Déclaration préalable de SUD éducation au CTSD du 4 septembre 2015

Nous regrettons vivement l’arrivée extrêmement tardive des documents préparatoires à ce CTSD, documents par ailleurs incomplets.

Nous vous faisons part de notre étonnement de la non ouverture d’une seconde ULIS école à Bellême dans la circonscription de Mortagne alors que que le nombre maximum d’élèves autorisé est dépassé dès ce début d’année.

Nous sommes en attente d’explications quant à ces deux sujets.
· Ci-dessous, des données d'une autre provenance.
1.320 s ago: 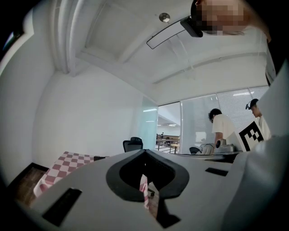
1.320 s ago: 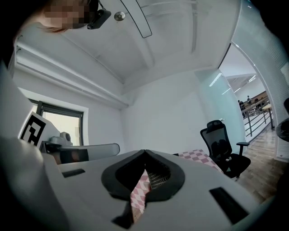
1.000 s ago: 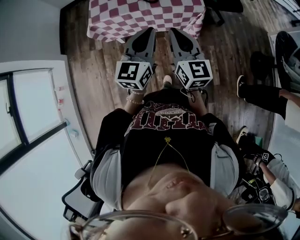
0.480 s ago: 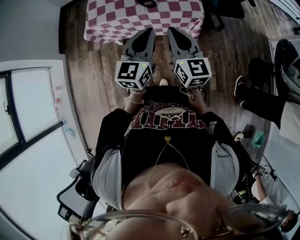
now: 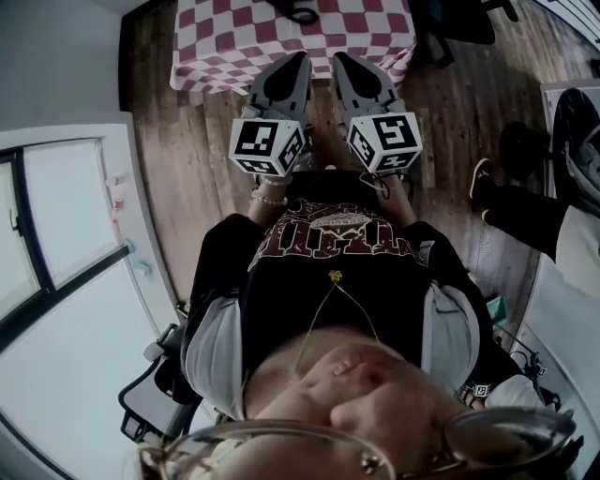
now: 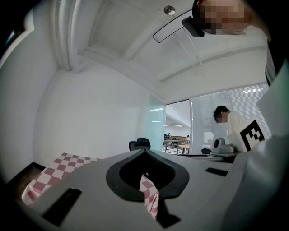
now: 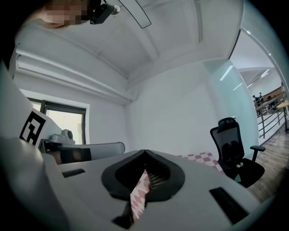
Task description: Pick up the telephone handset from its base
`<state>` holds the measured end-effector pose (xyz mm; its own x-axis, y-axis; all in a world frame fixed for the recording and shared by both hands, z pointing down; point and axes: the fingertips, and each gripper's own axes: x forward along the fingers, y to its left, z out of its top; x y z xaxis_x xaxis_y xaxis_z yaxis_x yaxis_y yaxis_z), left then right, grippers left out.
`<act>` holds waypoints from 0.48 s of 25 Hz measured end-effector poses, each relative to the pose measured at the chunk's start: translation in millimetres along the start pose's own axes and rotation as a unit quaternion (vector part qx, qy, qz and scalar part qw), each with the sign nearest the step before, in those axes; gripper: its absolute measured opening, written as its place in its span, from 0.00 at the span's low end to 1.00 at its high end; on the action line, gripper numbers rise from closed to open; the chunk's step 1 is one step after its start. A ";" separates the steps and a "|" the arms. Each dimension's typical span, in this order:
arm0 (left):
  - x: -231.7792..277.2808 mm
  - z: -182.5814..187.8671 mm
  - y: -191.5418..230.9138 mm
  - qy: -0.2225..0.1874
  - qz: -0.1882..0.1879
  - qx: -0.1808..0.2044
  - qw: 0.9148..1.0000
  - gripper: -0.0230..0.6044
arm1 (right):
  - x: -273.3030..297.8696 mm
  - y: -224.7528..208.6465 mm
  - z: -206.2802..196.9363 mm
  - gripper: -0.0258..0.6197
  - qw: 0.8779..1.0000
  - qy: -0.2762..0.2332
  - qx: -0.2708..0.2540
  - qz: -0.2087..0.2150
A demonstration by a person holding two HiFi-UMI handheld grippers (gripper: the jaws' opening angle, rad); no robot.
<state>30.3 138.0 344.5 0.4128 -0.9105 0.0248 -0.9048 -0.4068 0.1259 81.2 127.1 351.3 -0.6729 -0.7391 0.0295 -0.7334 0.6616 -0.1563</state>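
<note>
A dark curved shape (image 5: 298,13), too small and too cut off by the top of the head view to be told as handset or base, lies on the checked tabletop (image 5: 234,37) well back from its near edge. Which way it points and how its long axis runs cannot be told. It is the only thing seen on that red-and-white cloth, and neither gripper touches it. Just short of the near edge the left gripper (image 5: 298,64) and the right gripper (image 5: 342,62) hang side by side over the floor, both aimed at the table. Each carries one marker cube, the left cube (image 5: 267,147) and the right cube (image 5: 386,142), so two in all. In each gripper view the two jaws meet at their tips and hold nothing; only a strip of checked cloth shows through the slot behind them. The floor (image 5: 187,187) is dark wooden boards. A window (image 5: 56,216) runs along the left, one black office chair (image 7: 235,149) stands by a pale wall, and a second person's leg (image 5: 525,187) reaches in from the right.
</note>
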 end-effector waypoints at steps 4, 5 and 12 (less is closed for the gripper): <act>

Compte rendu du CTSD « Ajustements de rentrée »

du 4 septembre 2015

3 mesures d’ouverture ont été prononcées :

Argentan école Ferdinand Léger

Le Theil sur Huisne

Berd’huis

N’ayant reçu les documents que la veille au soir, il ne nous a pas été possible de contacter les écoles avant de nous prononcer. Dans ces conditions, nous avons décidé de nous abstenir lors du vote et en avons informé l’administration.
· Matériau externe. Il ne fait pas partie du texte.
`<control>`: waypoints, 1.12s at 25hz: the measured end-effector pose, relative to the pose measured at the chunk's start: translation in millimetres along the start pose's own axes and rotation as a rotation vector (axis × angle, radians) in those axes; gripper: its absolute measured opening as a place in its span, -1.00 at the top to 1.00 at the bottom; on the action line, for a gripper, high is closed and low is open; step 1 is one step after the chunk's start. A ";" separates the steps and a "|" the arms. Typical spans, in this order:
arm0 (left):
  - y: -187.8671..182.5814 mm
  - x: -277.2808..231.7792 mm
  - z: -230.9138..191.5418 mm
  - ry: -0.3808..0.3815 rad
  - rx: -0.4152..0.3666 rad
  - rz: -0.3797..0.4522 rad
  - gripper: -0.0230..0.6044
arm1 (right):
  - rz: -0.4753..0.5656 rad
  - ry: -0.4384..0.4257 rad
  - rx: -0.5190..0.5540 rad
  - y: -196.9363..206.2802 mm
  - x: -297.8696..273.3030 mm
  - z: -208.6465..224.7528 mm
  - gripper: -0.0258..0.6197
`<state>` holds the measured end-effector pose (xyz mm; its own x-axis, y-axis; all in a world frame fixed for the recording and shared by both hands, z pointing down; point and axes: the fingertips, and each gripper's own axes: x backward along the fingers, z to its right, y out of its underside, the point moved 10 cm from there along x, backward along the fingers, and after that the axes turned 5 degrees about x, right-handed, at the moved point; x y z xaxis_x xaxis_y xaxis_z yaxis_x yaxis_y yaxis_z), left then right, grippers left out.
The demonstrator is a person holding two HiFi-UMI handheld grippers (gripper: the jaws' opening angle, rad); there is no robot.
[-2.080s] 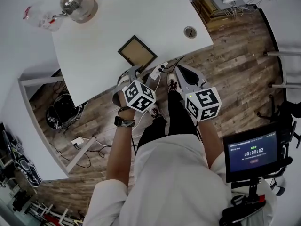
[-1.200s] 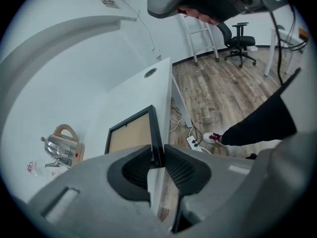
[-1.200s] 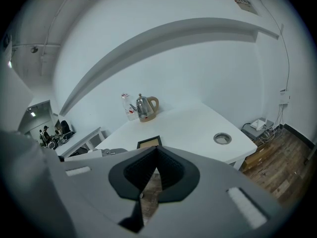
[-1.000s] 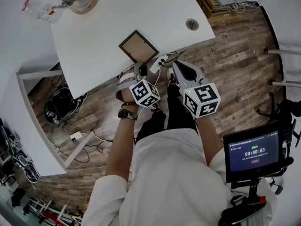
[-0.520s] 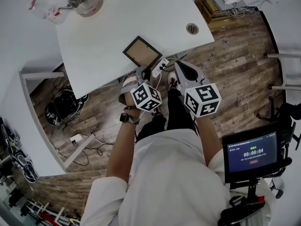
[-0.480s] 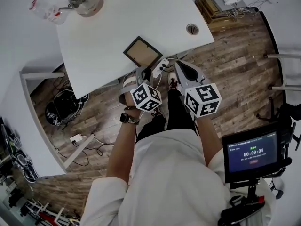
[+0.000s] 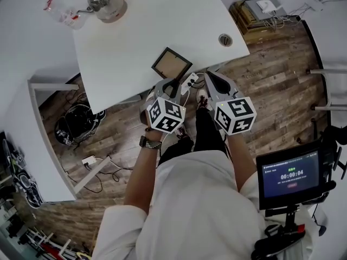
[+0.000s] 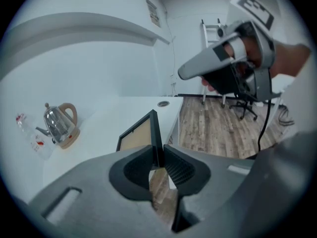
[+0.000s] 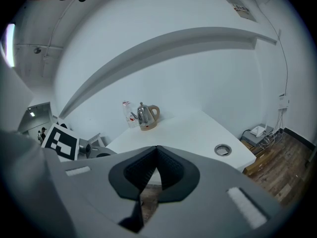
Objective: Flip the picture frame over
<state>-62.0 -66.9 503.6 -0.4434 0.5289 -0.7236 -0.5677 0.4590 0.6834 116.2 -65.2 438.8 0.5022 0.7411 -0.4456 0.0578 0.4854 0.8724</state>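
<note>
In the head view the picture frame [image 7: 171,65] merely sits at the desk [image 7: 141,31] edge, just ahead of the left tool [image 7: 171,85]. The left gripper view shows that tool's pads clamped on the picture frame's near edge, the frame tilted. The right gripper view shows the right tool [image 9: 157,151] pinched together, empty.
</note>
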 end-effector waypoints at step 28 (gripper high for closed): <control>17.9 31.3 -73.7 0.324 1.219 0.564 0.69 | -0.040 -0.053 0.004 0.7 -16.0 -8.4 0.91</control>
<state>-137.2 -94.8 486.1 -0.6432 0.7395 -0.1985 0.6265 0.6573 0.4189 100.9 -72.8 444.8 0.5447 0.6954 -0.4687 0.0823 0.5118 0.8551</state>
Les syndicats regrettent que les chiffres annoncés en fin d’année n’aient pas été pris en compte, cela aurait évité une rentrée compliquée à beaucoup de collègues et d’élèves.
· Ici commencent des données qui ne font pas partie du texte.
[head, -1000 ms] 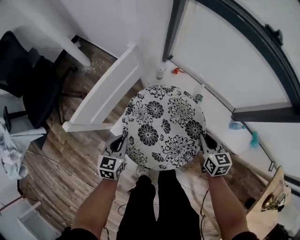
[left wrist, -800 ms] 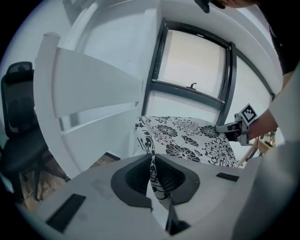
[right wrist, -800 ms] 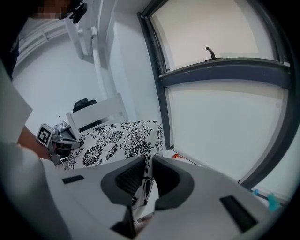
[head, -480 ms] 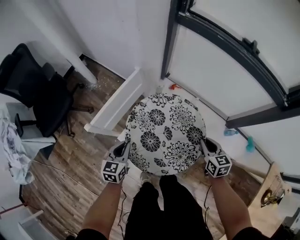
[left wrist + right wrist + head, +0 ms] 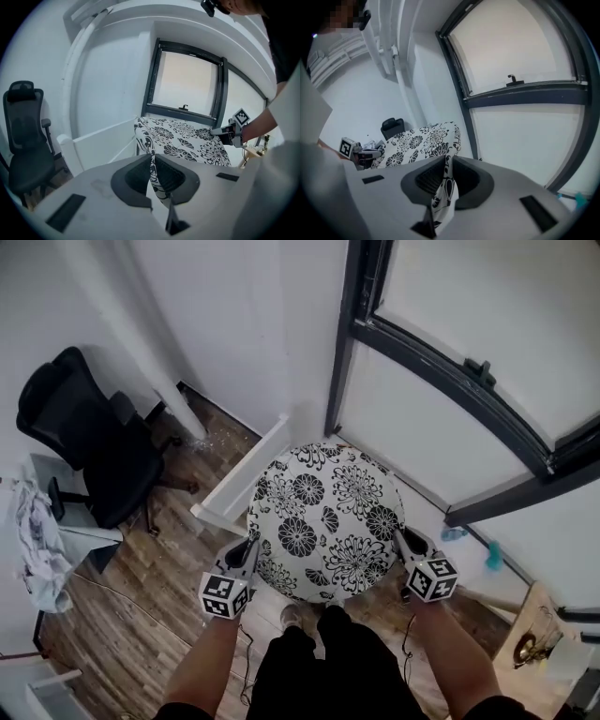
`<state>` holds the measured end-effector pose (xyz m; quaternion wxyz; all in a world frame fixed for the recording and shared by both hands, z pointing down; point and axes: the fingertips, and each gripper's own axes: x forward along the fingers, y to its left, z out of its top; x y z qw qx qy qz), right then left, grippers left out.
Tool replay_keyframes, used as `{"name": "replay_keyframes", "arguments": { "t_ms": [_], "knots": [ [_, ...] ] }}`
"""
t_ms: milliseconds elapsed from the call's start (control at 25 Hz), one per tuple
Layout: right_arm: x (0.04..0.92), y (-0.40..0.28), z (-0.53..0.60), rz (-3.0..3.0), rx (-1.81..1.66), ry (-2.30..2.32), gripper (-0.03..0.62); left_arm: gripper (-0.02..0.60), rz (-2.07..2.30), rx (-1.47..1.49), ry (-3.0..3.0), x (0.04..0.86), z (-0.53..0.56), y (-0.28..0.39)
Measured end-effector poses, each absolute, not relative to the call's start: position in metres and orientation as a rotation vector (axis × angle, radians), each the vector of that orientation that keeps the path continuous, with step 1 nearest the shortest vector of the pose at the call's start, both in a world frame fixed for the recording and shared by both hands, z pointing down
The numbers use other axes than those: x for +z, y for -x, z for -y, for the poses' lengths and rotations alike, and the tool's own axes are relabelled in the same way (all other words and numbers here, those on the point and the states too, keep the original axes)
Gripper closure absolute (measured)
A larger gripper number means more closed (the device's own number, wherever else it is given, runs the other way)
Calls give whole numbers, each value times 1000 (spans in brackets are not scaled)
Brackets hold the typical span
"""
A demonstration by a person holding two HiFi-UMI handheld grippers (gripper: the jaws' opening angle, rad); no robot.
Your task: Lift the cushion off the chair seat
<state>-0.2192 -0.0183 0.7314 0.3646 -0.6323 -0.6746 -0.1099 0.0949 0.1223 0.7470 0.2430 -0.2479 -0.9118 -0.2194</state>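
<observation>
L gripper (image 5: 246, 556) & R gripper (image 5: 405, 545) both clenched on opposite edges of floral cushion (image 5: 326, 519), held in air.

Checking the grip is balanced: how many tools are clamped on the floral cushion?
2. The left tool pinches the cushion at its left edge; the right tool pinches its right edge, opposite. Both show in the head view, none hidden.
</observation>
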Motion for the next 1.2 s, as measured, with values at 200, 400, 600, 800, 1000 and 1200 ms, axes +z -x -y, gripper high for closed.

Le recteur reste sur sa position de ne pas ouvrir d’ULIS malgré le manque de places tant dans le premier degré que dans le second.

Le poste d’enseignant-e référent_e de la circonscription de Mortagne au Perche n’est toujours pas attribué. Une réflexion va être engagée d’ici la rentrée prochaine afin d’alléger le travail de ces personnels.

Il est obligatoire de faire passer des évaluations en début de CE2, en revanche aucune remontée n’est demandée.

2 PE Stagiaires (2014-2015) n’ont pas obtenu leur titularisation mais aucun recrutement n’est fait pour compenser. 1 PES a refusé le poste, là aussi aucun recrutement ne viendra compenser cette perte.

Le nouveau site internet de la Direction Académique pose de nombreuses difficultés aux collègues car l’information n’est pas facilement accessible. Il devrait être amélioré.